The volumetric mass transfer coefficient based on an effective particle diameter has a maximum value near a particle diameter of 50 μm as shown in FIG. 6. It may be larger than the estimated value due to non-spherical particle effects or electrical forces. As pointed out previously, small particles cause the formation of clusters, which give rise to large effective particle sizes and hence poor mass transfer. Large particles, Geldart B particles, have very low mass transfer coefficients and hence poor production rate.

A search for an optimum catalyst size was carried out for methanol synthesis in the DOE Laporte slurry bubble column reactor 10 shown in FIG. 1. A powdered catalyst is suspended in an inert liquid 12 to form a slurry, and feed gas is introduced into the bottom of the reactor 10 through a distributor 14. The upward flowing gas bubbles provide the energy to keep the slurry highly mixed. The reactants from the gas phase dissolve in the liquid and diffuse to the catalyst surface, where they react. Heat is removed by generating steam in an internal tubular heat exchanger 16. Methanol and unreacted syn-gas is removed via an outlet 18 located on an upper portion of the reactor 10.

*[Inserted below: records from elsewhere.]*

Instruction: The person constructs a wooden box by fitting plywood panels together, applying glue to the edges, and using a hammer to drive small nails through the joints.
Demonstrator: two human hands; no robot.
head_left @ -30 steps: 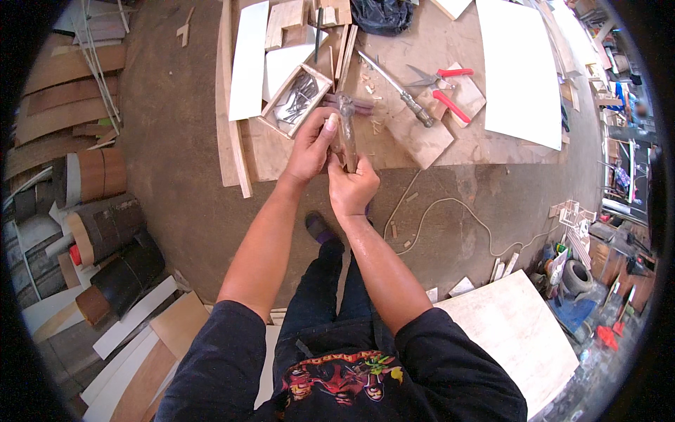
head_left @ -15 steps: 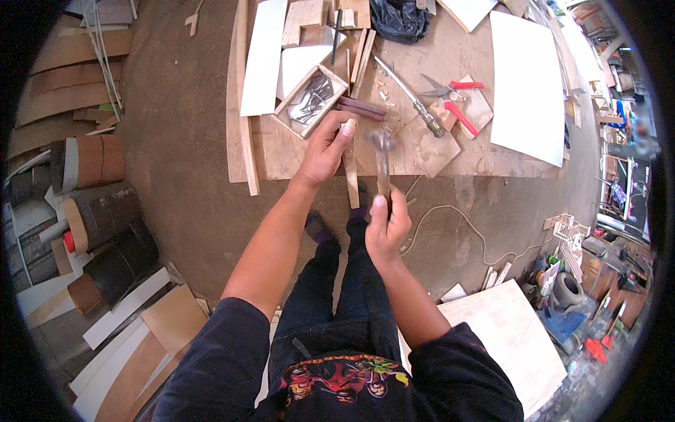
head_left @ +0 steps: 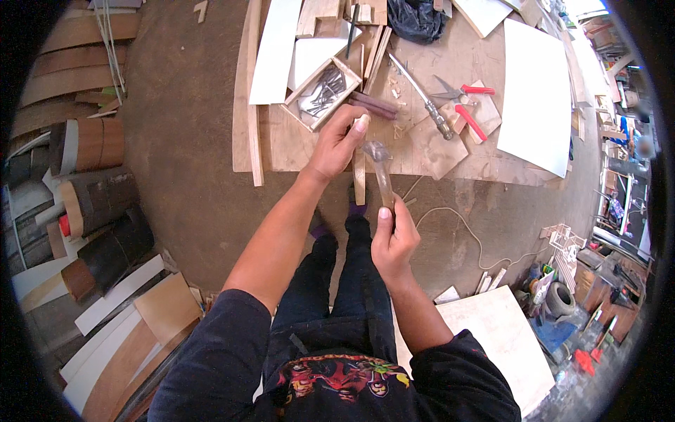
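Observation:
My right hand (head_left: 395, 239) is wrapped round the handle of a hammer (head_left: 384, 184), whose metal head points away from me, just past the table's near edge. My left hand (head_left: 336, 146) is closed over that edge, thumb on top; what its fingers pinch is hidden. Beyond its fingertips lies a dark reddish-brown wood piece (head_left: 375, 106). A narrow wooden strip (head_left: 360, 184) juts from under the hand, over the table's edge. Next to the left hand stands a small wooden box (head_left: 329, 93) of loose nails.
On the wooden table (head_left: 478, 163) lie a long metal rod-like tool (head_left: 425, 98), red-handled snips (head_left: 470, 112), white panels (head_left: 536, 98) and a black plastic bag (head_left: 416, 20). A pale cable (head_left: 460, 214) crosses the floor. Boards and rolled sheets (head_left: 105, 204) fill the left side.
The hammer has come back toward me with my right hand, its head tilting a little left. My left hand stays by the same spot on the table. The whole view has shifted slightly.

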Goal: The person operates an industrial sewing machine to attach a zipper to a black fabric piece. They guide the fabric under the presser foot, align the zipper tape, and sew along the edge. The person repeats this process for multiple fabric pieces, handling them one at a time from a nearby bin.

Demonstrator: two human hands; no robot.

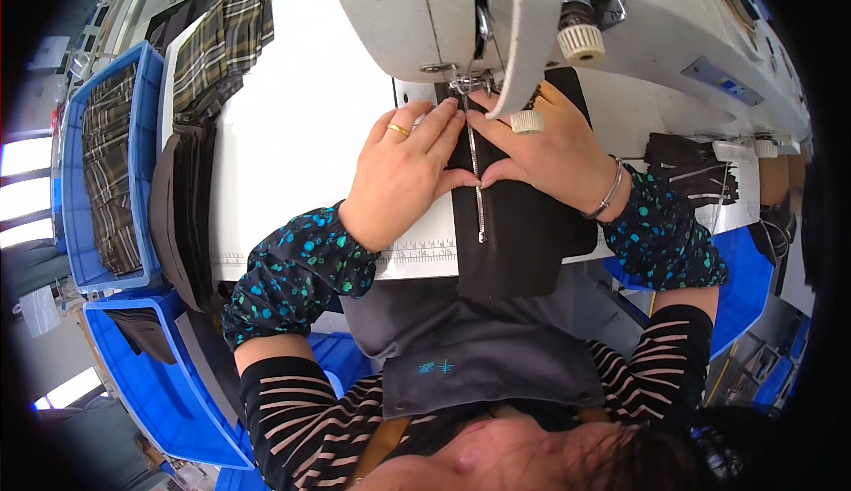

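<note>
My left hand [412,154] lies with fingers stretched on the dark fabric piece [510,247], its fingertips just left of the zipper [481,212] near the presser foot [461,88]. My right hand [541,150] rests on the same fabric to the right of the zipper, fingers extended and partly hidden behind the machine's guard. Both thumbs rest beside the zipper. The white sewing machine [399,12] stands over the fabric, whose lower end hangs past the table's front edge.
The white table [292,136] carries plaid fabric [222,39], stacked dark pieces [182,207] at left and dark zippered pieces [687,167] at right. A blue bin of plaid fabric [151,74] sits left, another blue bin [177,411] below it, and a blue container [740,287] at right.
</note>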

The initial conditions and the configuration for the simulation are shown in FIG. 7. To obtain the numerical solution of nonlinear-coupled partial differential equations, the IIT-NETL code was used. Simulations using the granular temperature model were carried out in two-dimensional Cartesian coordinates with a total of 34×160 computational meshes. The Johnson and Jackson slip boundary condition described in Table 1 was employed for the solid phase. Neumann boundary conditions were applied to the three-phase flow with a constant pressure of 753.2 psig at the top wall. The boundary conditions at the bottom wall were that the axial gas velocity is a parabolic profile with an average velocity of a 15.24 cm/s, with zero velocity near the wall. Solids and liquid velocities are zero at the bottom wall.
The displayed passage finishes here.